In May, through a consent order, ICE was asked to continue providing vaccines to everyone arriving at the Buffalo detention center, as well as those who initially refused it. so that you can request it at another time. “This only applies to Buffalo,” Peng said over the phone.
The ICE says all inmates at the Buffalo detention center were offered the vaccine, as well as new arrivals, though they declined to provide details.
In New Jersey
In January, as the vaccination had just started inside the Hudson County Jail in New Jersey, City Limits reported that half of 54 ICE inmates had refused to be vaccinated, and only 27 had received the first dose of Moderna vaccine.
Since then, the population of the Hudson County Jail has been reduced to 42 ICE inmates. As of May 25, 28 of them were fully vaccinated and 14 had refused the vaccine.
Ron Edwards, director of the Hudson County Corrections and Rehabilitation Department, said via email that the vaccine is offered daily to people in custody and that for the past three weeks the facility has had no new case of COVID-19.
Advocates say there is mistrust on the part of inmates of receiving the vaccine in county detention centers or prisons, as well as the mistaken belief among some that if they are vaccinated it will reduce their chances. release.
“The vaccination has brought an additional layer of confusion,” Peng says.
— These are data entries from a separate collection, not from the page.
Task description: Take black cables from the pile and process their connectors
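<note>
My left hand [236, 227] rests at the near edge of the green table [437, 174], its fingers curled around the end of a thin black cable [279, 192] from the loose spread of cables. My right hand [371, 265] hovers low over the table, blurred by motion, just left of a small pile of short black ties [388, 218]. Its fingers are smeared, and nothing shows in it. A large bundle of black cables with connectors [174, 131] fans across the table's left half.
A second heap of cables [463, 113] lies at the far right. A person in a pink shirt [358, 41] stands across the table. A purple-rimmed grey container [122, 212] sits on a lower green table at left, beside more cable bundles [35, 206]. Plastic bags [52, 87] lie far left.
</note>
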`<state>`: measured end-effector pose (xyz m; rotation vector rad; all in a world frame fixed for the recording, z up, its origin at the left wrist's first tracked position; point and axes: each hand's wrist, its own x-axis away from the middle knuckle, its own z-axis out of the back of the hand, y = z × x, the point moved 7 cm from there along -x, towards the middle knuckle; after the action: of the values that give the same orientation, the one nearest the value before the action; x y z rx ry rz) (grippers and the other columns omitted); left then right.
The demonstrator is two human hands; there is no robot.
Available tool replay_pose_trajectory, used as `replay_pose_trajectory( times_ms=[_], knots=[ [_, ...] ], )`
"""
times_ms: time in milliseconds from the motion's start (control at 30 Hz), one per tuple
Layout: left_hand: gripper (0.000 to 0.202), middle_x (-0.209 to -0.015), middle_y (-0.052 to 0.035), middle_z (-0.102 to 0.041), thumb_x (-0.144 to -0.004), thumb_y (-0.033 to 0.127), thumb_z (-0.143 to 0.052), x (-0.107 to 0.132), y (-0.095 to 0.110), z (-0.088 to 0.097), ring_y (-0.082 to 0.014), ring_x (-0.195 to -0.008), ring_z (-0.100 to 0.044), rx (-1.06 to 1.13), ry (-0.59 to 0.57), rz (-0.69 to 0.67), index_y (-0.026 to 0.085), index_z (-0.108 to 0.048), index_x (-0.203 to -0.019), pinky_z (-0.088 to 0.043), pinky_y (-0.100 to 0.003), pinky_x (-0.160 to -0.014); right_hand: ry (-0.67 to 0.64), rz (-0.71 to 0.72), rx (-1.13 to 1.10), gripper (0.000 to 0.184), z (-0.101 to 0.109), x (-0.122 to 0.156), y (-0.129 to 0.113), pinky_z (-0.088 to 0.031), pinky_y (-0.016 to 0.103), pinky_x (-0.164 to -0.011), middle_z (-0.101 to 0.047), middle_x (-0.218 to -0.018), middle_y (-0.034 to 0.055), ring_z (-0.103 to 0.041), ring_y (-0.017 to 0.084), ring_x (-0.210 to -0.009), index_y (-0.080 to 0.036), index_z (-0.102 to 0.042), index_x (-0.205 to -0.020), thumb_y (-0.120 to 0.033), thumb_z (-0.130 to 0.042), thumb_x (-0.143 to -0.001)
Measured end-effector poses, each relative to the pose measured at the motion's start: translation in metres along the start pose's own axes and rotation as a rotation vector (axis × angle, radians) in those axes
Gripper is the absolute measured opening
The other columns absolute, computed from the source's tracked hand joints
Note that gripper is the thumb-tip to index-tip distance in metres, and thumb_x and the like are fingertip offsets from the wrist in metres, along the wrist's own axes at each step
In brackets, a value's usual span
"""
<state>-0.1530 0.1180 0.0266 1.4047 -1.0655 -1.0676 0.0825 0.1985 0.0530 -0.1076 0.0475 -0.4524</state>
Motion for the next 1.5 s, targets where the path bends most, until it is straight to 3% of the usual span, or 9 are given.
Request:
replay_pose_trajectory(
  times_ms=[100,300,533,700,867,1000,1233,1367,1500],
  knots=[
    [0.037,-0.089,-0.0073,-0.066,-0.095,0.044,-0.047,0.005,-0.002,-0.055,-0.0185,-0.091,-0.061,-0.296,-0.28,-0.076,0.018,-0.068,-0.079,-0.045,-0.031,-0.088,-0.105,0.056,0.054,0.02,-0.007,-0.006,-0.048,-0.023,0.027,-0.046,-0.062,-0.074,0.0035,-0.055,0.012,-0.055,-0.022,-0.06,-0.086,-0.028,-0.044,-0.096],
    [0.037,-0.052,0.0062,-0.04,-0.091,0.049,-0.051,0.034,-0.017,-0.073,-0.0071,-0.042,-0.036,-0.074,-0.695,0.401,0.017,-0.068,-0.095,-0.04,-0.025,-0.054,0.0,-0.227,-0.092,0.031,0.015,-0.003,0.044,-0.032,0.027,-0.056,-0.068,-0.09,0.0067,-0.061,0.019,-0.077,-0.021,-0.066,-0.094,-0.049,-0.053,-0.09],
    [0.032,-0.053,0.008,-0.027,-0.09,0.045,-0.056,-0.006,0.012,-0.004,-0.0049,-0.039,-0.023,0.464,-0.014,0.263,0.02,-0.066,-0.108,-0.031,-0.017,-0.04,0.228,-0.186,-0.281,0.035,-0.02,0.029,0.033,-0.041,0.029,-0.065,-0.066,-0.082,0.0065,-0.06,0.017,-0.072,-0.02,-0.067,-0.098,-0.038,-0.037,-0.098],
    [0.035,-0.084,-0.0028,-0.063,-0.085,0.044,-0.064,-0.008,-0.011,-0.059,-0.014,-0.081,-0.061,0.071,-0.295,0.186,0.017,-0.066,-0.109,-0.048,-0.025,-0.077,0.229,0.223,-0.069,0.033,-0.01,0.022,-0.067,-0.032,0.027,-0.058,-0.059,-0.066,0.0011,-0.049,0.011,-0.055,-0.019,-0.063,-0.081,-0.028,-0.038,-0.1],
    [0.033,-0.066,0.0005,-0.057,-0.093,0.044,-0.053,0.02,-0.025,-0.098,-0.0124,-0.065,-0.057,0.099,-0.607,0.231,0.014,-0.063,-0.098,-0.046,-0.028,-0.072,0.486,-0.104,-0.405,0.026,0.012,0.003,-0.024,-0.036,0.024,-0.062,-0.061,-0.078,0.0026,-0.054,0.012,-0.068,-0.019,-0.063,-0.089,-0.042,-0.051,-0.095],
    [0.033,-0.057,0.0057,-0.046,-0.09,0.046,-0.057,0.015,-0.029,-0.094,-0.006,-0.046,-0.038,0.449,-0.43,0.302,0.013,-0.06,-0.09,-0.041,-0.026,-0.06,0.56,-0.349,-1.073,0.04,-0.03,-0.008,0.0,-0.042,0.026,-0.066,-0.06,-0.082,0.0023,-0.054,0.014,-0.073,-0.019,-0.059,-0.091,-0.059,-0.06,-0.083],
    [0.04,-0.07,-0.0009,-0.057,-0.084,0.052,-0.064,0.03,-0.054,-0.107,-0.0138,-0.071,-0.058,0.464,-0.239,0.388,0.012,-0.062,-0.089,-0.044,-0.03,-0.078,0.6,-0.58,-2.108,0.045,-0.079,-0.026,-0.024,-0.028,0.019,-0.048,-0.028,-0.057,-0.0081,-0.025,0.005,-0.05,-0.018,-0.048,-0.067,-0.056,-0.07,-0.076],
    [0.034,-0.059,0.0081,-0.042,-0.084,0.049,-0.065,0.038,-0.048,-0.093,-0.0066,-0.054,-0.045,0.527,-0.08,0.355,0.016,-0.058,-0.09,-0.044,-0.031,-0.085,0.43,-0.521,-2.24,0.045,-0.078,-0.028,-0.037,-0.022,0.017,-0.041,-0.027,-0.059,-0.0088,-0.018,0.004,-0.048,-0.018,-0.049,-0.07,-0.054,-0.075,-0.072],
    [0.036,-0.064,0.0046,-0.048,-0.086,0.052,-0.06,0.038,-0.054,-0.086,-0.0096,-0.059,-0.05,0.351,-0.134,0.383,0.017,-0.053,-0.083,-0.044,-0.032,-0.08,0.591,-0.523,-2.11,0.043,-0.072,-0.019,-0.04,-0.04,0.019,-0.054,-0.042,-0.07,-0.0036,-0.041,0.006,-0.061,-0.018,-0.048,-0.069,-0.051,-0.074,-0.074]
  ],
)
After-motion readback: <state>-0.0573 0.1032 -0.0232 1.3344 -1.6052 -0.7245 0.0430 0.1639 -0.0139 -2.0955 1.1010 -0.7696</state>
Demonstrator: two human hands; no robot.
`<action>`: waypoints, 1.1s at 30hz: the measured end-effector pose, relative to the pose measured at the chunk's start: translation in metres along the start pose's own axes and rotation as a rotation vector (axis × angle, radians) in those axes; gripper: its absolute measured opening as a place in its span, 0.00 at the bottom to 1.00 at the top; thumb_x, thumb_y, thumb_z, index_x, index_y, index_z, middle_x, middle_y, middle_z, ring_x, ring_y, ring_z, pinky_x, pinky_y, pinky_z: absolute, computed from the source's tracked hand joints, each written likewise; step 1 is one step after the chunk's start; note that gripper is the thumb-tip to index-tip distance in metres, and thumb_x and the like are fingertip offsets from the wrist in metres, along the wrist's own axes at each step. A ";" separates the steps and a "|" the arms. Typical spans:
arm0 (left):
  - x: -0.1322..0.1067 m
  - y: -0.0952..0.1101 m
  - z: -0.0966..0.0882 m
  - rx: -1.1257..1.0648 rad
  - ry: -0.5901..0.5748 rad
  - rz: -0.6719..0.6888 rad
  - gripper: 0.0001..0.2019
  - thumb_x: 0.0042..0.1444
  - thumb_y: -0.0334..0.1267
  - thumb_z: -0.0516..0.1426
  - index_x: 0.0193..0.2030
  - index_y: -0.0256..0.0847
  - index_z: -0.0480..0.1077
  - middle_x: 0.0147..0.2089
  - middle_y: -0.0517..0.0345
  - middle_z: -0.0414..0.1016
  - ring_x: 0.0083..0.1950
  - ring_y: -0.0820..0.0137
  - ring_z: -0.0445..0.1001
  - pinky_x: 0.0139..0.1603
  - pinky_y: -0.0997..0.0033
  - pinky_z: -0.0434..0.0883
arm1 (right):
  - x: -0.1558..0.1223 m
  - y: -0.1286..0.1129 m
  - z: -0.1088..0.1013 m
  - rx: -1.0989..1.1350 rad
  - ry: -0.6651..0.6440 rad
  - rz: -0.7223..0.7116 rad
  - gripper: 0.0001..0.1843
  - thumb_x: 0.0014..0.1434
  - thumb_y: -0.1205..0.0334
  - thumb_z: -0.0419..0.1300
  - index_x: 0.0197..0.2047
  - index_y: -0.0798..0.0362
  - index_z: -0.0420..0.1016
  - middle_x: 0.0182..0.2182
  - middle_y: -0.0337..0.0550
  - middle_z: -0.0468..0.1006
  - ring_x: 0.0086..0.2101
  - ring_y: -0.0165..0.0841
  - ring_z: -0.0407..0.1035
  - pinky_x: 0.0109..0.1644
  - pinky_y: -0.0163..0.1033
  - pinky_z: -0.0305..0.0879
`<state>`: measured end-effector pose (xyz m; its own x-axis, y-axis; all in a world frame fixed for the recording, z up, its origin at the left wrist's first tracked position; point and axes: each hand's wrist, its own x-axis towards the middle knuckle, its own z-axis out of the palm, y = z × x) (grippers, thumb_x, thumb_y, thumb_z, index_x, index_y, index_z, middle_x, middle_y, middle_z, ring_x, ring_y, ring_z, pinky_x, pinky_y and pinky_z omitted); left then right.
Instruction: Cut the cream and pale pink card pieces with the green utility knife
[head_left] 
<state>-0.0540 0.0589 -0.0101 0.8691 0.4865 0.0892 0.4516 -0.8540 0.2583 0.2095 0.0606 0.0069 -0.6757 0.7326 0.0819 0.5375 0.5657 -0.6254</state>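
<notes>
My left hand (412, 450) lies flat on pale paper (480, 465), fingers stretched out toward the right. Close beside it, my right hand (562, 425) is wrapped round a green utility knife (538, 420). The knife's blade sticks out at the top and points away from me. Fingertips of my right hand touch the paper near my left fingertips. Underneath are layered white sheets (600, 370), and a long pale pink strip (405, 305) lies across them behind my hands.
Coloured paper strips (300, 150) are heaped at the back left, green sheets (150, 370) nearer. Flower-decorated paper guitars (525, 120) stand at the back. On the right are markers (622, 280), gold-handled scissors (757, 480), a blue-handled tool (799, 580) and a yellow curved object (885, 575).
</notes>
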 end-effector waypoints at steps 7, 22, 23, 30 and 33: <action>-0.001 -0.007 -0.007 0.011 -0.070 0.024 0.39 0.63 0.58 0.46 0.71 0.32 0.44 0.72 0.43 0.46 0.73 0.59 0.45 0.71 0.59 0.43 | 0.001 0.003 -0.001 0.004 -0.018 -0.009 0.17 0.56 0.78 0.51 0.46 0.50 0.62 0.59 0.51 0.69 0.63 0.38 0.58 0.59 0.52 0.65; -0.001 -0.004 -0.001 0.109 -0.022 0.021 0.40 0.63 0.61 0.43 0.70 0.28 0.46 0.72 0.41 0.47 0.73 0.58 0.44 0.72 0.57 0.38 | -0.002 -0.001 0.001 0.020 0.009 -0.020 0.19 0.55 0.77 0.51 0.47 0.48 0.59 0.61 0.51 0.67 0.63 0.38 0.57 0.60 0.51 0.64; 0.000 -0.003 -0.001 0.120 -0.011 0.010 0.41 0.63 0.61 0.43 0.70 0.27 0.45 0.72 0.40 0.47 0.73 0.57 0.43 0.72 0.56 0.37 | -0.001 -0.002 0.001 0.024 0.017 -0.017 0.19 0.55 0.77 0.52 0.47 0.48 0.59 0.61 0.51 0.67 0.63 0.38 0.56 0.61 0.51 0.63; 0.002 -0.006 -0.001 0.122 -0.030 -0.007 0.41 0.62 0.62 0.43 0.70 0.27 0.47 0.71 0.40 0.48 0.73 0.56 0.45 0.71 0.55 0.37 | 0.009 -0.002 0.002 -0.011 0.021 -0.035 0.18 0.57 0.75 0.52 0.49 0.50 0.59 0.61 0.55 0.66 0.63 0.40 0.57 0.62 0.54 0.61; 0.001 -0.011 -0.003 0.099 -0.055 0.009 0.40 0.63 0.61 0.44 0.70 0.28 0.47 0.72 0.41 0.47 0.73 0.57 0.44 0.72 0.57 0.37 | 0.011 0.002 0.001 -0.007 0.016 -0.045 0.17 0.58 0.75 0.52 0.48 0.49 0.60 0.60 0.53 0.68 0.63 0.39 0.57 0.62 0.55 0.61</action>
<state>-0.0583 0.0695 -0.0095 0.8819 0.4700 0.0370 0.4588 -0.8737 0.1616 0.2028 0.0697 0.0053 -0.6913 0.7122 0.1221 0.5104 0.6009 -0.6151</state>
A coalition of social organizations called the COVID-19 Coalition for Justice wrote a letter to Governor Andrew Cuomo on May 19 asking for more information on how vaccination campaigns were being carried out, and stressed that he there was a “lack of transparency in the overall process,” the letter said.
The case of the Buffalo Federal Detention Center is a clear example.
Inmates, the letter says, “are wary of the correctional health care system and the care it provides. They have seen or received substandard medical care themselves and their medical concerns have been ignored. “
For example, lawyers representing people in detention centers say their clients sometimes do not have access to an interpreter or translation service during medical examinations.
Another concern that may not help immunization rates is that “there have also been high rates of vaccine refusal by correctional staff, who can spread their own fears to incarcerated people,” reads -on in the letter. Delaney Rohan, an attorney for the Legal Aid Society, says he knows two ICE inmates at Orange County Jail in New York City who have heard that a guard and a nurse will not receive the vaccine.
In addition, immigrant lawyers and advocates fear that the information shared with detainees about immunization is not enough for those in prison to make informed decisions.
At the Hudson County Jail, Edwards says ICE inmates receive the same information about the COVID-19 vaccine that the CDC and the New York and New Jersey health departments distribute to the public, and there has been no change on that front.